Cross-border Disputes (Litigation and Arbitration)

【Column】Dispute Resolution Update

U.S. Supreme Court to Consider the Availability of U.S. Discovery for Parties in Private Arbitrations Seated Overseas

The U.S. Supreme Court will consider the scope of U.S. discovery permitted under 28 U.S.C. § 1782 in Servotronics, Inc. v. Rolls-Royce PLC and the Boeing Co., Case No. 20-794, for the October 2021 Term. Section 1782 is a statute that allows U.S. district courts to grant applicants the authority to issue subpoenas in the United States to obtain documents and/or testimony “for use in a proceeding in a foreign or international tribunal.” At issue before the Court is whether a “foreign or international tribunal” encompasses private commercial arbitral tribunals. This important question of U.S. federal law has significant implications for parties seeking to obtain evidence located within the United States for use in private arbitrations seated overseas.

This newsletter (of a two-part series) discusses the current matter before the Supreme Court. The second newsletter covers the statutory requirements under Section 1782 and provides practical considerations for parties when applying for, or defending against, a Section 1782 application.  

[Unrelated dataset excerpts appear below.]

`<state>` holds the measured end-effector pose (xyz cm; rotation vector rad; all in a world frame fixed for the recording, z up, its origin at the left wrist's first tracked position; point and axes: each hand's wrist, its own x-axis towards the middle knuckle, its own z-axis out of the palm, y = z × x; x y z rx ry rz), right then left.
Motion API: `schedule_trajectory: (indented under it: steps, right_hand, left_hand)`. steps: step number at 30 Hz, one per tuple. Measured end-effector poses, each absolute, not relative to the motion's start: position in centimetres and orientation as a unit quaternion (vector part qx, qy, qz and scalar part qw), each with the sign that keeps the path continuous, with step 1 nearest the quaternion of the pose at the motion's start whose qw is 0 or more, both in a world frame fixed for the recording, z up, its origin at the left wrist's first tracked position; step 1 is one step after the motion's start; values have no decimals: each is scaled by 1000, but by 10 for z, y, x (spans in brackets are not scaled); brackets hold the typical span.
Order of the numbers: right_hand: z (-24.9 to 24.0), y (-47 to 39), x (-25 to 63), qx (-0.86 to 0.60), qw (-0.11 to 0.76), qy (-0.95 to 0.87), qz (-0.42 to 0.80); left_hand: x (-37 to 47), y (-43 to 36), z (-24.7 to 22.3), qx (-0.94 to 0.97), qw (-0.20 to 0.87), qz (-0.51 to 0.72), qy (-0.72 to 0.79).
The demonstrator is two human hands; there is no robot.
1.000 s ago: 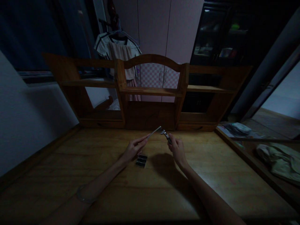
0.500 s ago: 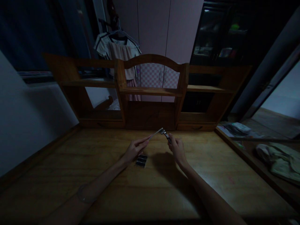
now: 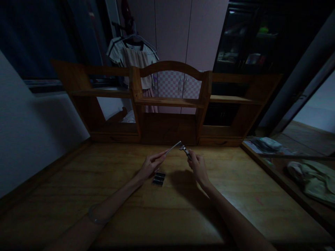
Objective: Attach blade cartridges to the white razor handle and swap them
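Observation:
My right hand (image 3: 198, 167) is closed around the dark handle of a razor (image 3: 184, 150), its silvery head pointing up and left. Between the pinched fingers of my left hand (image 3: 150, 167) is a thin whitish stick (image 3: 173, 147), slanting up toward the razor head; its exact kind is too dim to make out. The stick's tip sits just left of the razor head, with a small gap between them. On the wooden desk (image 3: 117, 198), beside and below my left hand, lies a clear pack with several dark pieces (image 3: 158, 179), partly hidden by that hand.
A wooden shelf unit (image 3: 170, 101) with drawers stands along the desk's back. To the right, past a raised edge (image 3: 267, 170), lie a plastic bag (image 3: 269, 143) and crumpled cloth (image 3: 314, 177). Clothes (image 3: 136, 55) hang behind the shelf.
The stick's tip has shifted slightly up and left, opening a small gap from the razor head. Both hands keep their grip, and the pack stays on the desk.

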<state>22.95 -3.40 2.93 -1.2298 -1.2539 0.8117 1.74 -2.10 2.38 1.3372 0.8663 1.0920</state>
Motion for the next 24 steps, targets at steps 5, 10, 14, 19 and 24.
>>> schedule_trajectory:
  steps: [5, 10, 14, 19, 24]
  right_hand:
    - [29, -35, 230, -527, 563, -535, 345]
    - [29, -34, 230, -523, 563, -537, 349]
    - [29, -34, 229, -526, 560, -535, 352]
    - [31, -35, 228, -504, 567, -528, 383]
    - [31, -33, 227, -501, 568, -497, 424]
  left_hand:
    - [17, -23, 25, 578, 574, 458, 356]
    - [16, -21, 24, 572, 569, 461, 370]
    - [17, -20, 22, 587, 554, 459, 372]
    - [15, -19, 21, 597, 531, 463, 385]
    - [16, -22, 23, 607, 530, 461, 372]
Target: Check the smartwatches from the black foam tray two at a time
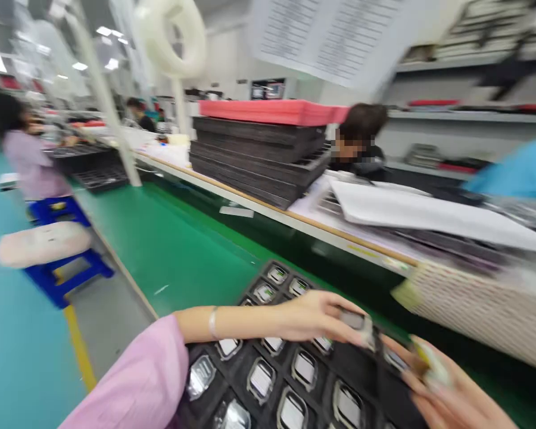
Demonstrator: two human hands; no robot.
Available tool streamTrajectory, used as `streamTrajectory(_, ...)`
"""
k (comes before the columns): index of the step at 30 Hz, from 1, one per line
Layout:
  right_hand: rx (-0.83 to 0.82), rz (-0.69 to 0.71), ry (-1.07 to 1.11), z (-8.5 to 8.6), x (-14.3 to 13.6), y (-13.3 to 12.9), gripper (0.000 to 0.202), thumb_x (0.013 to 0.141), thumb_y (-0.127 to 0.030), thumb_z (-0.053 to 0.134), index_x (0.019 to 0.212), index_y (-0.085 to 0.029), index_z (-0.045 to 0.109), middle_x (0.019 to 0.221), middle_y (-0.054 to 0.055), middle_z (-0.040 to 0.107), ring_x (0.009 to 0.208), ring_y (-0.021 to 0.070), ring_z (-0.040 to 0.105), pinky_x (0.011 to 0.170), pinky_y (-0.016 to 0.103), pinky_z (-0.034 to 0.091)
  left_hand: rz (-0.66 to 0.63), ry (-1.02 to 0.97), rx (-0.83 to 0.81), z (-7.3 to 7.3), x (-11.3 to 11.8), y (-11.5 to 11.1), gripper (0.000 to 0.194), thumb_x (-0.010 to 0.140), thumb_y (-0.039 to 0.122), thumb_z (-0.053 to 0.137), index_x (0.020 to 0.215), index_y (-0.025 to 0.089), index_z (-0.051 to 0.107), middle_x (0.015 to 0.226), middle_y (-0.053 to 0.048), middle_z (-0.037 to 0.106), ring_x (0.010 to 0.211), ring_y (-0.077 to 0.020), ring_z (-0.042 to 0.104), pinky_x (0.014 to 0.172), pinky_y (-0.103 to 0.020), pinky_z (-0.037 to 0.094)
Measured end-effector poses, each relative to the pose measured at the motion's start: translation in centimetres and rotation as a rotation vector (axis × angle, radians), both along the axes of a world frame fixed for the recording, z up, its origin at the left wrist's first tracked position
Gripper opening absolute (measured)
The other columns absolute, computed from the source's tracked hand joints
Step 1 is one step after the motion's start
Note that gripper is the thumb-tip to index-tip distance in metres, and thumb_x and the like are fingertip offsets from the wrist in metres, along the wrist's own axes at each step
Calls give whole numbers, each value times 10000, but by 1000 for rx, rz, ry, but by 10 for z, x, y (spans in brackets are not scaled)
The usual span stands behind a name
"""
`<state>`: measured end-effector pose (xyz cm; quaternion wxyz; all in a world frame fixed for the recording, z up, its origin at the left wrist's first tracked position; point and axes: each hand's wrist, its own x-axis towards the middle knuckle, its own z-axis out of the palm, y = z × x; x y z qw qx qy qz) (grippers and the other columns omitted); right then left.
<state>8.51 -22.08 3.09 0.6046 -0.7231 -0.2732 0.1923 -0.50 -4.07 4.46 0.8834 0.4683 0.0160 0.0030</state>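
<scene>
My left hand (319, 316) reaches across a black compartment tray (236, 369), its fingers closed around a small rectangular watch-like part (354, 320) above the tray's right side. At the tray's right edge, my right hand (446, 381) is blurred, its fingers pinched around a small part (395, 360); something yellow and white shows by its thumb. Many compartments hold similar rounded-rectangular parts (261, 380) with pale faces. A few compartments near my hands show bare black bottoms.
The tray is on a green work surface (174, 250). Behind stands a shelf edge with stacked black trays (259, 155) under a red one (272, 111). Papers (429, 205) lie right. A blue stool (71, 268) is left; people sit beyond.
</scene>
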Motion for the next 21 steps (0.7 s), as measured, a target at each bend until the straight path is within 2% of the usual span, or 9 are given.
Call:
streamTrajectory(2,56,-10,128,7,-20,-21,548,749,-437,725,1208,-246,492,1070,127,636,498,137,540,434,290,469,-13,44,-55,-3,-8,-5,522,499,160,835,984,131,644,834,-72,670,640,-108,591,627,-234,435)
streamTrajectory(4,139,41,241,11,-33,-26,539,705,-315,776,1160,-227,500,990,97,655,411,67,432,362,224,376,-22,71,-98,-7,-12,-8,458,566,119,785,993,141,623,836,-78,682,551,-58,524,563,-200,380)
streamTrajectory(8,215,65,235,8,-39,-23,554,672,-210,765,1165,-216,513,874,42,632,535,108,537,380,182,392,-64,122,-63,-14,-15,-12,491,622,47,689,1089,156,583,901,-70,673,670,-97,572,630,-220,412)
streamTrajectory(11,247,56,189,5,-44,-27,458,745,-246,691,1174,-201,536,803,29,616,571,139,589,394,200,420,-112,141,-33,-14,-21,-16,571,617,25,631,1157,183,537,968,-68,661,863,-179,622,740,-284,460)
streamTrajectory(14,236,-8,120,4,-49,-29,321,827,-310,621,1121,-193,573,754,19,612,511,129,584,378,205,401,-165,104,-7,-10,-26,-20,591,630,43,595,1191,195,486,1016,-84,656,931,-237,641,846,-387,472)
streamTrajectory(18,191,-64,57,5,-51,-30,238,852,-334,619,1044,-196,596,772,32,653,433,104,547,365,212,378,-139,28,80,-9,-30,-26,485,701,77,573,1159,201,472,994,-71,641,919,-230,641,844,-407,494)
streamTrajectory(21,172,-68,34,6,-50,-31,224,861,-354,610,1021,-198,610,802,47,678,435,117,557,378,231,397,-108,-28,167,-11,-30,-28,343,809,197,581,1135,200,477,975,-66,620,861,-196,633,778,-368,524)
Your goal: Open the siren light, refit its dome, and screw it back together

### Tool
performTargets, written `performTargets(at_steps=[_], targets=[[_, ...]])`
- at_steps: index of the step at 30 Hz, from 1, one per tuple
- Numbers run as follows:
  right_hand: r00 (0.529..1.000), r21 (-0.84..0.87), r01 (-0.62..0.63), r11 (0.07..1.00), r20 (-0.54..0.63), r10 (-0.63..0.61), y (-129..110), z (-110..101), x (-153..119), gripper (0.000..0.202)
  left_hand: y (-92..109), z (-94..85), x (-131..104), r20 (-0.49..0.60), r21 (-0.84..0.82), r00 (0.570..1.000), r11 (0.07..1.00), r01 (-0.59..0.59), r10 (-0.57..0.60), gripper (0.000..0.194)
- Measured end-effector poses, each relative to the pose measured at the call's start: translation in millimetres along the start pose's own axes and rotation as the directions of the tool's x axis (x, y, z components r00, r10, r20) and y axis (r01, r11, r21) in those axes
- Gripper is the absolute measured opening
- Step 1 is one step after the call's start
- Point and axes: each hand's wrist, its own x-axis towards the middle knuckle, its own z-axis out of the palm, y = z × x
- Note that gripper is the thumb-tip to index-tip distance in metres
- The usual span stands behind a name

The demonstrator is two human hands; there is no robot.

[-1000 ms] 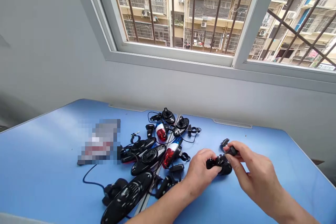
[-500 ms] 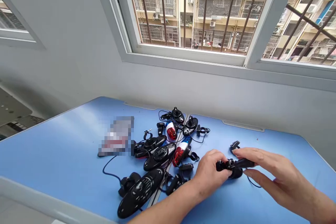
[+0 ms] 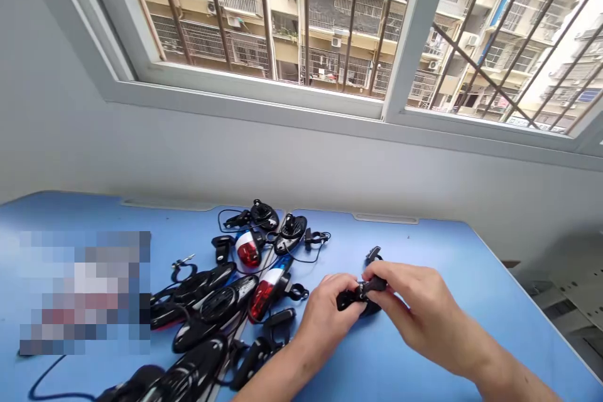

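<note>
Over the right part of the table, my left hand (image 3: 327, 311) is closed around the black clamp of a bicycle siren light (image 3: 373, 308), whose body is mostly hidden under my fingers. My right hand (image 3: 417, 301) pinches the short black handle of a screwdriver (image 3: 377, 284), its tip end at the clamp's screw. Just beyond my right fingers lies a small black switch (image 3: 374, 254). Left of my hands sits a siren light with a red, white and blue cover (image 3: 268, 292) and a clamp ring. The lower part of the held siren light cannot be seen.
Several more black siren lights (image 3: 217, 304) with cords and clamps lie across the seam of the blue table (image 3: 438, 251). A blurred-out flat item (image 3: 85, 292) lies at the left. Behind the table are a wall and a barred window (image 3: 264, 85).
The view has swung to the right and come closer to the table. My right fingers have closed around the screwdriver handle, where they were spread before. My left hand keeps its hold.
</note>
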Motion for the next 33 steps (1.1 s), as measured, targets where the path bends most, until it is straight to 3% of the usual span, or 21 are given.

Discovery under Section 1782

Section 1782 permits any party or other interested person involved in a proceeding before a “foreign or international tribunal” to make a request to a federal district court to compel discovery (e.g., production of documents or testimony) from a person or entity found in the district where the court sits. The statute is a powerful procedural device because (1) the procedures to obtain evidence in international arbitrations generally are limited vis-à-vis common law jurisdictions, and (2) arbitral tribunals usually lack the ability to issue subpoenas or to compel a third-party to provide evidence. In effect, parties can avail themselves of broad U.S. discovery procedures to obtain evidence that might not be available through other means.

The statute does not define “foreign or international tribunal.” Federal courts have interpreted the phrase to include entities that act with governmental, administrative or quasi-governmental authority, which includes foreign courts, administrative bodies and arbitral tribunals established by bilateral or multilateral investment treaties. However, federal courts have disagreed for over twenty years on whether private commercial arbitral tribunals fall within the statute’s ambit. The Fourth and Sixth Circuit Courts of Appeals have held that Section 1782 applies to private commercial arbitrations, while the Second, Fifth and Seventh Circuits have held that it does not. The pending cases in the Third and Ninth Circuits could deepen the divide.

Nature of Dispute Before the Supreme Court

The issue before the Supreme Court arose after Servotronics, Inc., a manufacturer of components for aircraft engines, sought Section 1782 discovery for use in a U.K.-based arbitration against Rolls-Royce PLC.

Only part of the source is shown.